А пока царские полки —
На Москве же к войне готовились по-государственному. Приказано было господам министрам и всей верховодной братии собраться в Грановитой палате. Мало кто знал, чего ради собирает их царь. Притекли все — даже те, кто прежде сказался больным.
— Государство, всем то ведомо, зачало войну супротив нашей воли, — невесело произнёс Пётр. — И как мы отбываем к армии, то и власть должно оставить зело крепкую, да и быстродейственную, понеже нас не будет. Чти указ, Гаврила Иваныч.
Гаврила Иванович Головкин, канцлер, то бишь, если мерить на европейский манер, — второе лицо в государстве, вышел вперёд и, развернув бумажные листы, скорчил соответствующую мину, сведя широкие брови к самой переносице и от волнения забыв поправить съехавший набок парик.
«Повелеваем всем, кому о том ведать надлежит, — читал он надлежащим голосом, — как духовным, так и мирским, военного и земского управления вышним и нижним чинам, что мы для всегдашних наших в сих войнах отлучек определили управительный Сенат, которому всяк и их указам да будет послушен так, как нам самому, под жестоким наказанием или и смертию, по вине смотря. И ежели оный Сенат, чрез своё ныне пред Богом принесённое обещание, неправедно что поступят в каком партикулярном деле, и кто про то уведает, то, однако ж, да молчит до нашего возвращения, дабы тем не помешать настоящих прочих дел, и тогда да возвестит нам, однако ж справясь с подлинным документом, понеже то будет пред нами суждено и виноватый жестоко будет наказан...»

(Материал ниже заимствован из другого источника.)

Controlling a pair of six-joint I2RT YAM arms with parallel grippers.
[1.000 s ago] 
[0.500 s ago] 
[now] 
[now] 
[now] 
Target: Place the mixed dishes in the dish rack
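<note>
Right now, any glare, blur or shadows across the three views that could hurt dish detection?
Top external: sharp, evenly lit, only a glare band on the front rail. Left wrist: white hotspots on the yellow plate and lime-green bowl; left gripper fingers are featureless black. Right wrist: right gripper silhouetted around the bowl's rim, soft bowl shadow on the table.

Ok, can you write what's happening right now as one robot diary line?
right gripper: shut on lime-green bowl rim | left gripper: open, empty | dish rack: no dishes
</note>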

Господа министры и иные правящие особы были давно приучены к частым царским новациям. Они лишь переглянулись меж собой и продолжали внимать канцлеру. Указ был, по обыкновению, многоречив, как видно выйдя из-под пера царёвых сотрудников, а потому Гаврила Иванович приустал, читавши.

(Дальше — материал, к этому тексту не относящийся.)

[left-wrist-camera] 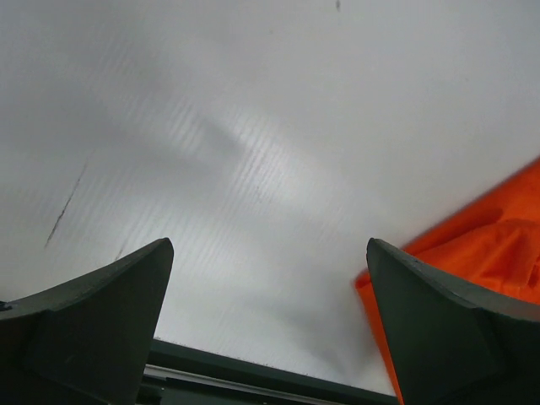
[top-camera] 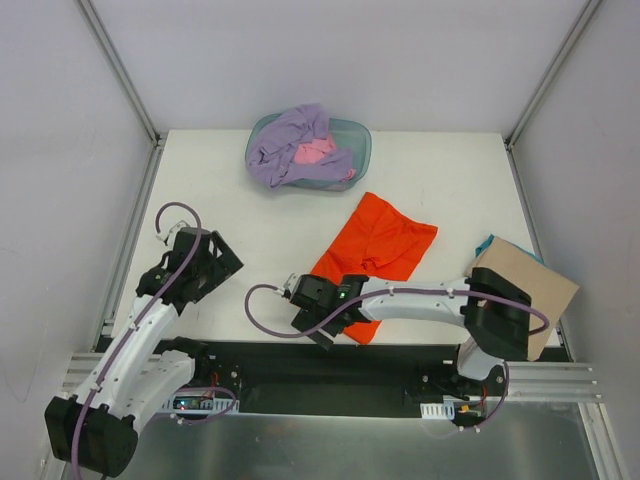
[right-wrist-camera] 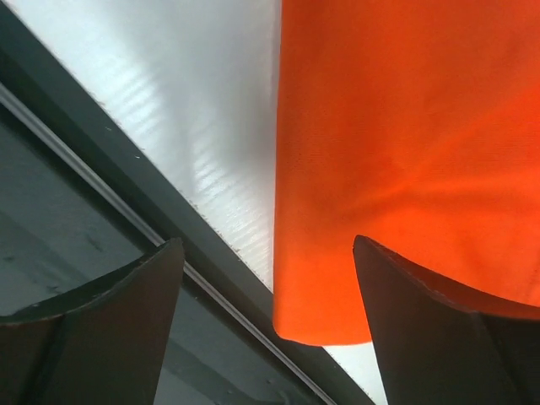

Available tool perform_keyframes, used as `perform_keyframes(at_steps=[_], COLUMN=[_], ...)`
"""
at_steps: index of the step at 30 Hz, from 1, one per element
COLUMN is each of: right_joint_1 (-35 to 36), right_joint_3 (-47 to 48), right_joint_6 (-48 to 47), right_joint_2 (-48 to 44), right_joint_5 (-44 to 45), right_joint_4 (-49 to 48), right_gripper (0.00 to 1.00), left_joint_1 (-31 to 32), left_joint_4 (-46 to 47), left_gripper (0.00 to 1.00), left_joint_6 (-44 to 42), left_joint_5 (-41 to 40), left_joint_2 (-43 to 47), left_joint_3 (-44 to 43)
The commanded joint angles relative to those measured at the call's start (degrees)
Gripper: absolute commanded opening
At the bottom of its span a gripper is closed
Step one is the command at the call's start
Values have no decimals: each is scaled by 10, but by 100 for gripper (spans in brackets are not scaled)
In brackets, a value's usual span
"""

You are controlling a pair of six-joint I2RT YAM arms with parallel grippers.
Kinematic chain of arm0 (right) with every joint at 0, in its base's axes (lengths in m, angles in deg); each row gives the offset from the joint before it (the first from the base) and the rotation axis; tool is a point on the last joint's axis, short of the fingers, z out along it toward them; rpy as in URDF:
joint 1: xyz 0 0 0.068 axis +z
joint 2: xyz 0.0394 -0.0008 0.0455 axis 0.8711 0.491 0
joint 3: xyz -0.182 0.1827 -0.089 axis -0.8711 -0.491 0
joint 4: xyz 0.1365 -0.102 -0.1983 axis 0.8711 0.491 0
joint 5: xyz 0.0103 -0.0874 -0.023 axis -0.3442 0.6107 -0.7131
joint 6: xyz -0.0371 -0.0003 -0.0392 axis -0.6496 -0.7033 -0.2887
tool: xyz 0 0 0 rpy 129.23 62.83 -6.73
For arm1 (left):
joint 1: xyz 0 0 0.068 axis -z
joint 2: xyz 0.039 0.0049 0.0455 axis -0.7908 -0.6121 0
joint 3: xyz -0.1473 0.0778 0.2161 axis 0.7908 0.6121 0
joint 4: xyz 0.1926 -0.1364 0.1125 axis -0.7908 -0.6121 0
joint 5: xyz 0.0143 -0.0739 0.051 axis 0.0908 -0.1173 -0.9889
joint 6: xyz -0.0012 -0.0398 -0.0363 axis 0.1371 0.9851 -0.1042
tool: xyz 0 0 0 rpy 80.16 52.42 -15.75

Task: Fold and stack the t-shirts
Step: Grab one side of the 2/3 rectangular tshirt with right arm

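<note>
Orange-red cloth lies on the right half of the white bench (top-camera: 450, 170): the orange-red t-shirt (top-camera: 375, 250) is spread flat and slanted, its lower end reaching the near edge and its upper end pointing toward the far right corner. A few creases cross it, and one side juts out toward the right edge.

The right gripper (right-wrist-camera: 266, 240) hangs low over the shirt's near end, right at the near edge. Its jaws stand wide apart. In the right wrist view one finger is over the orange cloth and the other over the dark frame rail beyond the bench edge; the cloth's corner sits between them, not pinched.

The left gripper (left-wrist-camera: 268, 240) hovers over bare bench surface near the left edge, jaws also spread wide, with the shirt's edge showing just past its right finger.

At the far edge, left of centre, the teal tub (top-camera: 358, 135) holds the lavender t-shirt (top-camera: 285, 145), bunched and spilling over the rim, with the pink t-shirt (top-camera: 315, 152) crumpled beside it inside. The cardboard sheet (top-camera: 530, 285) lies tilted at the right edge, close to the near right corner.
</note>
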Motion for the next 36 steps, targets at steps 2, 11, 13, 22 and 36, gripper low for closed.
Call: perform_keyframes(at_steps=[2, 11, 13, 22, 36], right_joint_1=[-1, -13, -20, -29, -77], right_joint_3=[21, 25, 24, 39, 86], right_joint_6=[-9, 7, 11, 19, 43], right_joint_2=[41, 95, 97, 75, -82], right_joint_5=[14, 23, 17, -81, -373], right_joint_4=[17, 39, 42, 62, 113], right_gripper=[78, 39, 32, 1, 1], left_joint_1=[-45, -59, -60, -66, -72], left_joint_4=[-9, 0, -1, 0, 1], left_gripper=[99, 99, 99, 99, 99], left_joint_6=[12, 11, 12, 14, 12], left_joint_5=[27, 38, 38, 35, 28], left_joint_2=[-26, -26, -23, -14, -23], left_joint_3=[16, 25, 27, 27, 3])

Определили быть в новозаведённом Сенате князьям Григорью Волконскому, Петру Голицыну, Михайле Долгорукову, графу Мусину-Пушкину, генерал-кригсцалмейстеру Самарину, Тихону Стрешневу, Племянникову, Мельницкому и Опухтину, а обер-секретарем при них состоять Онисиму Щукину.
— Кто своё суждение имеет, пущай скажет, — предложил Пётр, оглядывая собрание.
— Чего там... Вышняя воля... Надобно... — нестройное бормотание было ему ответом. Не самые важные, не самые сановитые, не царёвы фавориты вошли в сенатскую девятку, и это поначалу показалось странным. Не было в сенаторах всесильного Меншикова, не было князя-кесаря Фёдора Ромодановского, страхолюдного как оборотень, не было и велемудрого Якова Брюса...
Царь был великий человековидец. И определил в сенаторы самых цепких да въедливых, кои, по его разумению, не попустят ни кривды, ни худа прежде всего государству.
— А что скажут духовные? — с весёлой задоринкой вопросил Пётр — любил поддевать духовных — и воззрился на первосвятителя.
Стефан встал, поклонился, сухое его лицо с выпуклинами глаз походило на щучье рыло, а сейчас оно ещё больше вытянулось, и митрополит недоумённо уставился на царя.
— Царская воля — Божия воля, все мы под её державной десницею пребываем, да будет она благословенна во веки веков, аминь!
Сказано было с подобающей торжественностью и то, что можно было ожидать.